Carragher subrayó el impacto del técnico en Florian Wirtz, símbolo del fútbol ofensivo y creativo que marcó su etapa en Leverkusen. Recordó también el peso de su trayectoria como jugador, la lista de entrenadores de élite que le han marcado y su paso por Real Madrid en el banquillo. No fue una etapa brillante, pero sí una escuela de presión y escrutinio constante.
Para Carragher, si el club estaba dispuesto a cambiar de proyecto, el momento para hacerlo era cuando Alonso estaba disponible. No después.
Iraola y un encaje que genera dudas
La discusión ya no es solo de nombres. Es de estilos, de plantillas, de identidad. Carragher también puso el foco en el posible aterrizaje de Iraola en Anfield. El técnico vasco se ha ganado un prestigio claro: equipos agresivos, líneas adelantadas, presión asfixiante, ritmo alto del primer al último minuto.

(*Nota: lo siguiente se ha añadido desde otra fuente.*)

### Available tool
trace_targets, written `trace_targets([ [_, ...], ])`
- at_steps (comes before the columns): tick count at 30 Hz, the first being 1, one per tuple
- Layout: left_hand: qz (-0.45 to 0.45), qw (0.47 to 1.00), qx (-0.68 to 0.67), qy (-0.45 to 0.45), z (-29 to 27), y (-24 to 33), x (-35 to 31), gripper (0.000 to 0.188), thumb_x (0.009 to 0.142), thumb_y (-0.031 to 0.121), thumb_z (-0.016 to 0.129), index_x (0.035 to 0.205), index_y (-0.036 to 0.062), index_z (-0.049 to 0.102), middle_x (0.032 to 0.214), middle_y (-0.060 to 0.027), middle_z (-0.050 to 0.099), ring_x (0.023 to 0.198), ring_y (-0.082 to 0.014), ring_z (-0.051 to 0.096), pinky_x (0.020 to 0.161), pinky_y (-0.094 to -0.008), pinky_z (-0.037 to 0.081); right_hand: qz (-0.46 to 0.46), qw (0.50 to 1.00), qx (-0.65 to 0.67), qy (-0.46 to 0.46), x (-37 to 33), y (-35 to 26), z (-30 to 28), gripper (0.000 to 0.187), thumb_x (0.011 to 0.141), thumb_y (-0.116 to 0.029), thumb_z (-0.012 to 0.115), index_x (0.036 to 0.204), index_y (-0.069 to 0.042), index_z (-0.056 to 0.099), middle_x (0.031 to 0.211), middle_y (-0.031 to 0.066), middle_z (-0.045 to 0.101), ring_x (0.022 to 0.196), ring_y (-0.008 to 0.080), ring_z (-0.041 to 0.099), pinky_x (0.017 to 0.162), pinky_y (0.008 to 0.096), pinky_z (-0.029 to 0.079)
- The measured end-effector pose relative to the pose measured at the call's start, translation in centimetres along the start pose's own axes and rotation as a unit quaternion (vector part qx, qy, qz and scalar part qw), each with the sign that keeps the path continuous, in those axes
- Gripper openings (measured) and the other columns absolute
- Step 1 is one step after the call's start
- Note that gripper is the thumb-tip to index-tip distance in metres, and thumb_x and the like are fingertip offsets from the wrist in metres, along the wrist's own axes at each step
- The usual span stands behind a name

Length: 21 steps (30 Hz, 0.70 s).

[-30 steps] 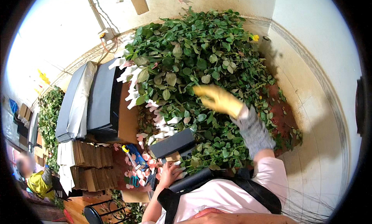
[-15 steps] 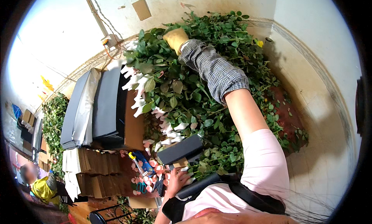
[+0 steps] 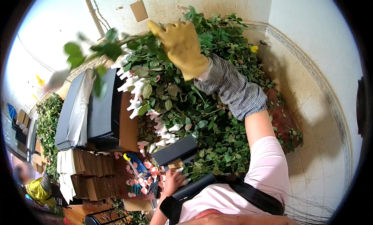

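My right hand [image 3: 176,46], in a yellow glove with a checked sleeve cover above it, is closed around a leafy rose stem [image 3: 105,50]. The stem reaches left over the pile, with a blurred whitish head at its far end. Under that hand lies a big heap of green rose stems [image 3: 217,104], their heads in white sleeves [image 3: 134,87] along the left side. My bare left hand [image 3: 173,182] rests low in the middle, fingers outstretched beside a small cardboard piece [image 3: 175,164] and a few white-sleeved heads. A dark grey block [image 3: 175,150] lies just above it.
Stacks of dark grey sheets [image 3: 103,104] and folded cardboard [image 3: 95,174] stand at the left. Scissors [image 3: 136,189], a yellow-tipped cutter [image 3: 132,162] and pink petals lie near my left hand. Another person in yellow [image 3: 39,190] is at the far left. Walls enclose the back and right.
My right hand has come up and nearer from the far side of the heap, lifting a rose stem that now swings out to the left. My left hand stays about where it was.
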State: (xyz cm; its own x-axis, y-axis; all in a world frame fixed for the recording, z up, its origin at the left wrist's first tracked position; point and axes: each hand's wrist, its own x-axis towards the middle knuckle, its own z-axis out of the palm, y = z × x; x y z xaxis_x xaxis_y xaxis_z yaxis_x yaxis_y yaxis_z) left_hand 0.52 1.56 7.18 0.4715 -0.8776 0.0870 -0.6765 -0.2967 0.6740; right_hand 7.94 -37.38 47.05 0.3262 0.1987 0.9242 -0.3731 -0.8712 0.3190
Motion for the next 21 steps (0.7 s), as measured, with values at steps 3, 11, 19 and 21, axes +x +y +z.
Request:
trace_targets([
  [3, 0.014, 1.000, -0.004, 0.006, 0.4, 0.1, 0.4, 0.028, 0.078, 0.017, 0.081, 0.103, 0.0077, 0.073, 0.111, -0.0175, 0.056, 0.104, -0.0384, 0.058, 0.089, -0.0454, 0.050, -0.032, 0.999, -0.029, 0.000, 2.4, -1.5, -5.1, 0.022, 0.103, -0.021, 0.051, 0.122, -0.016, 0.062, 0.051, -0.0054, 0.032, 0.042, 0.0062, 0.034, 0.043, 0.0228, 0.034],
  [11, 0.001, 0.999, -0.025, 0.022, 0.6, 0.4, 0.3, 0.028, 0.077, 0.018, 0.083, 0.102, 0.0098, 0.074, 0.116, -0.0162, 0.058, 0.107, -0.0376, 0.058, 0.092, -0.0446, 0.049, -0.034, 0.942, 0.013, -0.335, -10.8, -0.2, -3.6, 0.026, 0.089, -0.004, 0.057, 0.108, -0.019, 0.064, 0.062, 0.0045, 0.057, 0.066, 0.0215, 0.063, 0.062, 0.0391, 0.052],
  [19, -0.020, 1.000, 0.019, -0.012, 0.2, 0.6, 0.5, 0.027, 0.079, 0.022, 0.081, 0.102, 0.0104, 0.073, 0.118, -0.0157, 0.058, 0.109, -0.0373, 0.056, 0.093, -0.0458, 0.048, 0.056, 0.745, 0.437, -0.500, -14.7, 2.5, 0.6, 0.049, 0.092, -0.027, 0.064, 0.137, -0.009, 0.056, 0.128, 0.0159, 0.065, 0.116, 0.0307, 0.063, 0.097, 0.0407, 0.051],
  [21, -0.021, 1.000, -0.016, 0.012, 0.6, -0.4, -0.4, 0.027, 0.079, 0.023, 0.081, 0.102, 0.0109, 0.073, 0.116, -0.0159, 0.057, 0.109, -0.0377, 0.056, 0.093, -0.0465, 0.048, 0.138, 0.761, 0.525, -0.356, -10.7, 1.1, 2.2, 0.038, 0.097, -0.024, 0.064, 0.132, -0.011, 0.062, 0.129, 0.0110, 0.066, 0.114, 0.0214, 0.064, 0.100, 0.0344, 0.050],
])
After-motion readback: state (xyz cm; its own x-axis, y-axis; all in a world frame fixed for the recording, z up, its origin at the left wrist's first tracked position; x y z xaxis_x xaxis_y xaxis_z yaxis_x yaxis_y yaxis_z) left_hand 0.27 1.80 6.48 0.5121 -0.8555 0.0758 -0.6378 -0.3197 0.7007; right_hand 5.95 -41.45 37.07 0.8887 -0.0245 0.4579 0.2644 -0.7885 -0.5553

Una propuesta valiente, pero exigente hasta el extremo.
Y ahí aparece el gran interrogante: ¿tiene Liverpool la plantilla adecuada para ese tipo de fútbol?
El actual grupo de jugadores se construyó para otras ideas, otros matices tácticos. Adaptarlo a la intensidad y a las demandas físicas del modelo de Iraola no es un simple ajuste, sino una transformación profunda. Sin una remodelación importante, la sensación es que el equipo podría sufrir.
“Si Liverpool eligió a Iraola por delante de Alonso, es muy preocupante para Liverpool”, advirtió Carragher. Acepta que pueda haber debates tácticos —una defensa de tres, matices de estilo—, pero insiste en que ve difícil que la actual plantilla responda al máximo nivel en un sistema de presión tan agresivo como el del técnico vasco.
Un verano de reconstrucción total
El cambio en el banquillo es solo la primera pieza de un verano que se anuncia sísmico en Anfield. La salida de Mohamed Salah abre un agujero gigantesco en el ataque. No se trata solo de goles; se va un líder, un icono, un jugador que condiciona a las defensas rivales por su mera presencia. El nuevo entrenador tendrá que encontrar un sustituto de talla mundial para el costado derecho, algo que el mercado no ofrece precisamente a bajo precio ni con facilidad.
A ese reto se suma la reconstrucción del cuerpo técnico. Con Slot se marchan también sus hombres de confianza: Sipke Hulshoff, Giovanni van Bronckhorst y Ruben Peeters. Se vacía la estructura del día a día, la que sostiene el trabajo en el campo de entrenamiento, la que traduce las ideas del entrenador en hábitos y automatismos.
El próximo técnico no solo deberá imponer su sello futbolístico. Tendrá que levantar desde cero un nuevo staff, cohesionar un vestuario que viene de un golpe deportivo y emocional, y hacerlo bajo el foco inclemente de Anfield.
Iraola ante el desafío más grande
Iraola ha demostrado que sabe sobrevivir a veranos complicados. En Bournemouth ya manejó la venta de jugadores clave y mantuvo al equipo competitivo. Sabe rearmar grupos, ajustar ideas, reconstruir sobre la marcha.
Pero esto es Liverpool. Otra dimensión. Otro nivel de ruido, de expectativa, de presión histórica.
En la grada, la pregunta ya no es solo quién se sienta en el banquillo, sino qué proyecto quiere ser el club en los próximos años. La decisión de dejar pasar a Xabi Alonso y apostar ahora por un giro tan brusco coloca a la directiva en primera línea del juicio público.
El próximo partido en Anfield aún queda lejos en el calendario. La verdadera cuenta atrás, sin embargo, ya empezó: ¿está Liverpool construyendo el futuro… o corriendo el riesgo de perder una década en un verano?